Les automobilistes semblent avoir du mal à s'adapter à cette nouvelle régulation. La décision, prise par le préfet du Finistère, a été mise en place pour des raisons de sécurité routière, particulièrement à cette entrée de la métropole. "Je préférerais qu'il y ait zéro excès, mais l'objectif est d'améliorer la sécurité", a expliqué le sous-préfet de Brest, Jean-Philippe Setbon. Il a également souligné qu'aucun accident n'a été signalé depuis la mise en place de cette mesure.
Des chiffres révélateurs
Le radar du Relecq-Kerhuon a connu une montée en flèche : 861 flashs en seulement six jours après sa réactivation, un total atteignant 1 807 flashs en février, soit près de 65 infractions quotidiennement. En mars, 1 112 conducteurs ont également été pris en flagrant délit, portant le total à 3 780 infractions sur les deux premiers mois, contre seulement 391 durant les mois précédents.
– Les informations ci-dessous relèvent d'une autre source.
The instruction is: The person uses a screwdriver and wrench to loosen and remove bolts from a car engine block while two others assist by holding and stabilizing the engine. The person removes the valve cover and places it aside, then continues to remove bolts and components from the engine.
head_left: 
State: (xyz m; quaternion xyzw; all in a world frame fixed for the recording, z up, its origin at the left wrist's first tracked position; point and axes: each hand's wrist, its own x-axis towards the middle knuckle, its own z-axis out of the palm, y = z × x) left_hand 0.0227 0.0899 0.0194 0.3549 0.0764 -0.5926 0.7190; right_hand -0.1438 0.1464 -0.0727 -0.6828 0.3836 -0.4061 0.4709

Ce renforcement des contrôles s'inscrit dans une stratégie plus large, incluant une régulation par signalisation au rond-point de Kergleuz pour fluidifier le trafic. Cependant, le sous-préfet a précisé qu’il n'y aurait pas de retour à la vitesse antérieure. Cette mesure a pour but d’établir un cadre de sécurité plus strict, et les chiffres soulignent son efficacité dans l'amélioration de la sécurité routière, selon des experts en sécurité.
Les radars automatiques comme celui-ci, qui ont rapporté 889 millions d'euros à l'État en 2024, sont essentiels dans la lutte contre l'insécurité routière. Selon le projet de loi de finances, 693 millions d'euros sont anticipés pour 2026, avec près de 80 % de ces ressources allouées à la sécurité routière.